Les scènes se déroulent avec une lenteur calculée : vous êtes à bord d'une embarcation qui descend le Fleuve Jaune. Vous voguez, au fil des jours et des étapes, le long des rives du troisième plus grand fleuve du monde : les villages et les situations sont méticuleusement décrites, ce qui contribue à faire du voyage une aventure très prenante. Les personnages sont très typés et « photographiés » d'assez près. Il y a de fréquentes intrusions dans les souvenirs et la conscience de chacun, en particulier de Jenny.

Vous serez agréablement surpris par l'originalité de ce roman agréable à lire, assez prenant (sans être toutefois dramatique), romantique (il y a une belle histoire d'amour) et sensuel (le ballet des corps est dépeint par touches successives et sans voyeurisme) qui mêle le rappel des pages sombres de l'histoire contemporaine des rapports entre le Japon et la Chine (par exemple, la capture de jeunes filles à usage des camps de militaires Japonais), l'évocation des désastres écologiques et humains produits par le régime de Mao Dze Dong (vous évoluez dans une Chine factice, artificielle, mise en scène pour les touristes argentés) et l'analyse (sommaire ?) des problèmes liés aux mariages mixtes (Monsieur Lee - le « chinetoque » peine à s'intégrer dans son village américain, malgré son mariage avec une Américaine et des années d'efforts déployés en vue de son intégration).
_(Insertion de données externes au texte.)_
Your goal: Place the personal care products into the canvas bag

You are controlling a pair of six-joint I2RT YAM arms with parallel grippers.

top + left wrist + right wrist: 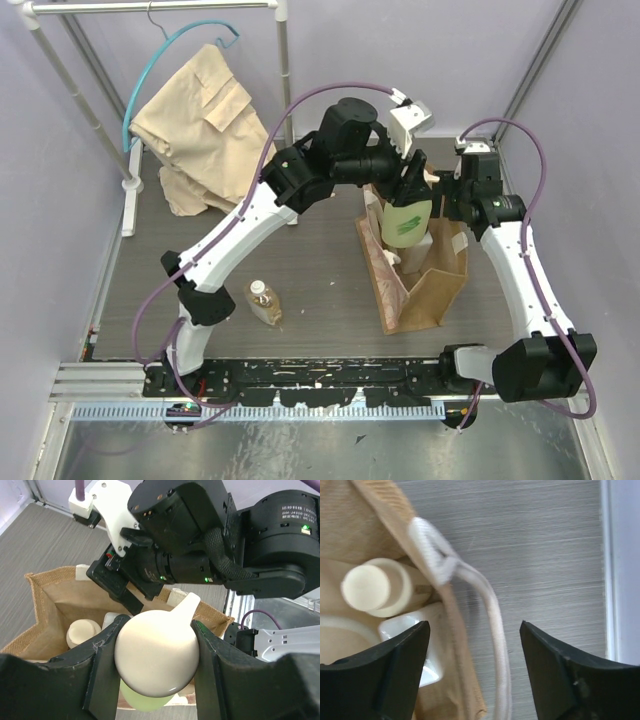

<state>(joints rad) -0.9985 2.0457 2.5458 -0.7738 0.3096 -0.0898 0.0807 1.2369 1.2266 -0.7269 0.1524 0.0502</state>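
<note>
**You had the green-yellow bottle held over the bag's open mouth**

Your left gripper [156, 647] was clenched on the translucent green-yellow bottle [406, 224], gripping it just under its pale cap, right above the open canvas bag [435, 290], which stood right of centre on the table. Your right gripper [472, 630] was released, its jaws spread wide on either side of the bag's far-right rim and cream handle [490, 605]. Inside the bag sat the cream round-capped bottle [367, 586], with the white rectangular bottle [410, 627] just beside it. The amber bottle [264, 303] lay on the table near your left arm's base, well apart from the bag. The beige garment [195, 125] hung at the far left.
</note>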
J'ai lu ce roman (294 pages) d'une seule traite car j'avais hâte de découvrir la façon dont tout ceci allait se terminer (est-ce que Dave et Jenny allaient se remettre ensemble ? est-ce que j'allais connaître l'identité du meurtrier d'Amanda ?). L'écriture est fluide, simple (vous serez peut-être déçus par le manque d'analyse en profondeur des émotions et des sentiments de chaque protagoniste) et légère, avec juste ce qu'il faut de détails (un excès de sobriété ?). Vous en sortirez peut-être un peu frustré car on ne sait pas si le père d'Amanda est le meurtrier, mais je ne pense pas que Michelle Richmond ait voulu écrire un roman policier. Jenny est à la recherche d'un nouveau sens à sa vie. le dernier chapitre s'impose, magnifique, bouleversant, déroutant et d'une grande sobriété (je n'en dis pas plus!).